UCSF SOM and AMA Mark Major Milestone in Reshaping Medical Education Nationwide

University of California, San Francisco School of Medicine, AMA Mark Major Milestone in Reshaping Medical Education Nationwide

UCSF Physicians, Faculty Join Leaders from 10 Other Top Medical Schools at Vanderbilt University to Discuss Next Steps in Preparing Medical Students for Changing Health Care Landscape, as part of AMA’s Accelerating Change in Medical Education initiative

SAN FRANCISCO, CA – It’s been a year since the American Medical Association (AMA) awarded $1 million to University of California, San Francisco School of Medicine as part of its ambitious $11 million initiative Accelerating Change in Medical Education. And this week, leaders from the UCSF School of Medicine and leaders from the other 10 medical schools selected for the grant convened at Vanderbilt University’s School of Medicine to embark on the next phase to help reshape the way medical students are educated in this country.

“There has been a universal call to transform the teaching of medicine to shift the focus of education toward real-world practice and competency assessment, which is why the AMA launched the Accelerating Change in Medical Education initiative,” said Robert M. Wah, M.D., president, American Medical Association. “The AMA is proud to be leading the charge to answer this call. Over the last year, we have made significant progress in transforming curriculum at these medical schools that can and will help close the gaps that currently exist between how medical students are trained and the way health care is delivered in this country now and in the future.”
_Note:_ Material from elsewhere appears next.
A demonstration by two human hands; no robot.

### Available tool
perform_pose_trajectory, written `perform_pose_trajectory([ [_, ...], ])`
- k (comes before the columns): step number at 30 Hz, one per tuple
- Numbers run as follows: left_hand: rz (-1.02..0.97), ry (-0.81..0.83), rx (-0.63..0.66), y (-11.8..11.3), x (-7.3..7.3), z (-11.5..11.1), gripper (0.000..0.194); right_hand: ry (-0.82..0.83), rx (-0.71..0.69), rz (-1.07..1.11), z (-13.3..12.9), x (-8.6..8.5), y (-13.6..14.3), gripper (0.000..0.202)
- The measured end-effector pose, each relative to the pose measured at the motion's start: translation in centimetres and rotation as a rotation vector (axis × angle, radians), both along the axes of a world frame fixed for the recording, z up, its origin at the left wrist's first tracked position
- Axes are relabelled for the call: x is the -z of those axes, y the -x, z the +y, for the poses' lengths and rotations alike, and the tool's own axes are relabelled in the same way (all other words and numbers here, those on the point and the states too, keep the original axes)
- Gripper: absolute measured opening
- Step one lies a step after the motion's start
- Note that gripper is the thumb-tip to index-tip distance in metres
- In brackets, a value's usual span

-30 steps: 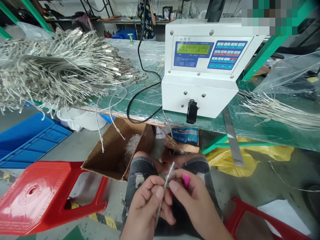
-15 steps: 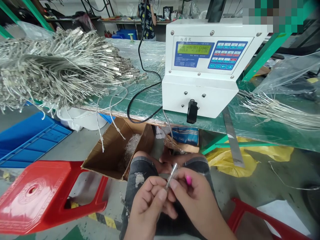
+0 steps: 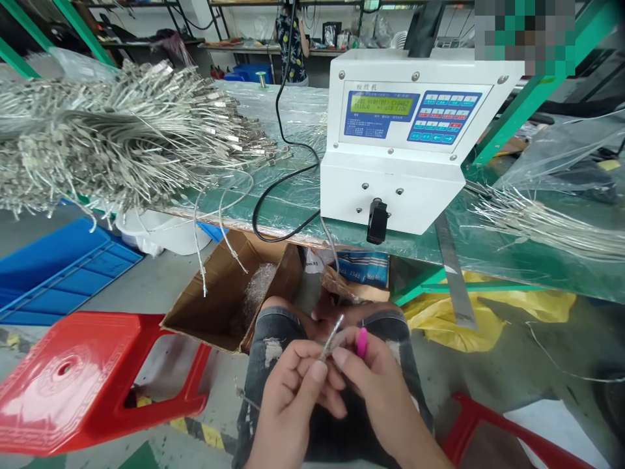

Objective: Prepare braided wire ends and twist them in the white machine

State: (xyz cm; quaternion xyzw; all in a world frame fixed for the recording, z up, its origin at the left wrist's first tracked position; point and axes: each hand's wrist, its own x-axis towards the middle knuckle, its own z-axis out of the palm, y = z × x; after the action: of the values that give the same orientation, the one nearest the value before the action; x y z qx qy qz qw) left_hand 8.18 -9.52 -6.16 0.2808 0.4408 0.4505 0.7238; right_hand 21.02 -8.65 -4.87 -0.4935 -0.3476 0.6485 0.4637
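Over my lap, my left hand (image 3: pixel 295 384) is closed, thumb against fingers, round a thin cable (image 3: pixel 333 337). The cable's silvery end sticks up past the fingertips, and another stretch seems to hang out to the left of that hand. Close beside it, my right hand (image 3: pixel 374 371) has thumb and forefinger pinched near the cable. A bright pink object (image 3: pixel 362 342) shows at the fingers of the right hand; its kind I cannot make out. What lies between the right fingertips is hidden.
Ahead, a white machine (image 3: pixel 393 176) with display and keypad stands on the green bench. A large heap of cables (image 3: pixel 122 137) lies left, a smaller bundle (image 3: pixel 547 221) right. A cardboard box (image 3: pixel 209 319) and red stool (image 3: pixel 63 384) are below. A person (image 3: pixel 291 49) stands behind.
The right fingers have slid down off the cable's tip, leaving more of its silvery end bare. The pink object shows more upright. The view has shifted slightly.
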Motion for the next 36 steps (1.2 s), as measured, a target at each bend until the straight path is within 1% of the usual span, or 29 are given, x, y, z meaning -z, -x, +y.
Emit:
perform_pose_trajectory([
  [4,-0.043,0.023,0.037,0.1,-0.2,0.2,0.026,-0.052,0.033,-0.013,-0.4,0.6,-0.2,0.031],
  [8,-0.084,0.062,0.072,0.1,-0.6,0.1,0.027,-0.03,-0.035,-0.009,-0.4,0.5,-0.5,0.044],
  [9,-0.096,0.075,0.086,0.1,-0.7,0.1,0.027,-0.022,-0.046,-0.022,-0.3,0.4,-0.6,0.043],
  [12,-0.122,0.082,0.101,0.1,-0.7,0.0,0.026,-0.029,-0.047,-0.058,0.1,0.0,-0.8,0.032],
  [17,-0.12,0.048,0.025,0.1,-0.9,0.2,0.026,-0.044,-0.034,-0.19,0.5,0.3,-1.5,0.036],
  [20,-0.105,0.057,0.015,0.0,-1.0,0.3,0.026,-0.044,0.056,-0.212,0.3,0.6,-1.5,0.039],
  [25,-0.091,0.059,0.025,-0.2,-0.5,0.2,0.026,-0.06,0.205,-0.198,0.4,1.1,-1.0,0.041],
  [27,-0.074,0.048,-0.001,0.0,-0.5,0.1,0.026,-0.058,0.328,-0.148,0.7,1.6,-1.4,0.042],
  [30,-0.009,-0.001,-0.106,0.8,-0.9,0.1,0.024,-0.05,0.585,-0.072,1.1,2.2,-2.8,0.042],
  [31,0.013,-0.011,-0.128,1.1,-1.1,0.1,0.022,-0.05,0.628,-0.079,1.1,2.3,-3.2,0.041],
  [32,0.027,-0.013,-0.135,1.3,-1.2,0.1,0.022,-0.052,0.624,-0.109,1.0,2.3,-3.5,0.04],
  [33,0.033,-0.005,-0.127,1.5,-1.3,0.1,0.021,-0.06,0.572,-0.152,0.8,2.2,-3.7,0.038],
  [34,0.032,0.007,-0.114,1.5,-1.3,0.2,0.022,-0.071,0.495,-0.19,0.5,2.0,-3.6,0.037],
  [36,0.02,0.027,-0.093,1.4,-1.1,0.2,0.025,-0.094,0.295,-0.207,-0.1,1.6,-2.7,0.037],
])
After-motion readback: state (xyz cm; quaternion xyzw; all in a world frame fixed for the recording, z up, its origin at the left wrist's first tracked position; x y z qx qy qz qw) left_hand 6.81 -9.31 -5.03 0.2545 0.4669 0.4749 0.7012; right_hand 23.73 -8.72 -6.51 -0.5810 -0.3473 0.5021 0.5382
UCSF School of Medicine was among 11 medical schools selected based on their bold and innovative ideas to reshape medical education. In the last year, UCSF has made significant progress in implementing its three-phase UCSF Bridges Curriculum, in which physicians will learn to work expertly in interprofessional teams to advance science and improve health care. In Foundations I, students will embrace the habit of inquiry while learning basic, clinical and systems sciences. In the clinical microsystems clerkship, year-one students will join teams to improve health care quality. In Foundations II, redesigned clerkships will allow students to improve their competency in clinical care and basic science. In the final career launch phase students will conduct a scholarly exploration into an important problem in medical science or health care. UCSF also recently launched a massive open online course, or MOOC, titled “Collaboration and Communication in Healthcare: Interprofessional Practice” on Sept. 15.

“Over the past year, the vision of Bridges has moved from a big idea to an exciting reality,” said Catherine Lucey, MD, vice dean for education at UCSF School of Medicine. “That reality is the direct result of the creative energy and collaborative efforts of literally hundreds of UCSF faculty, staff and students who have come together to create strategies to improve the curriculum.”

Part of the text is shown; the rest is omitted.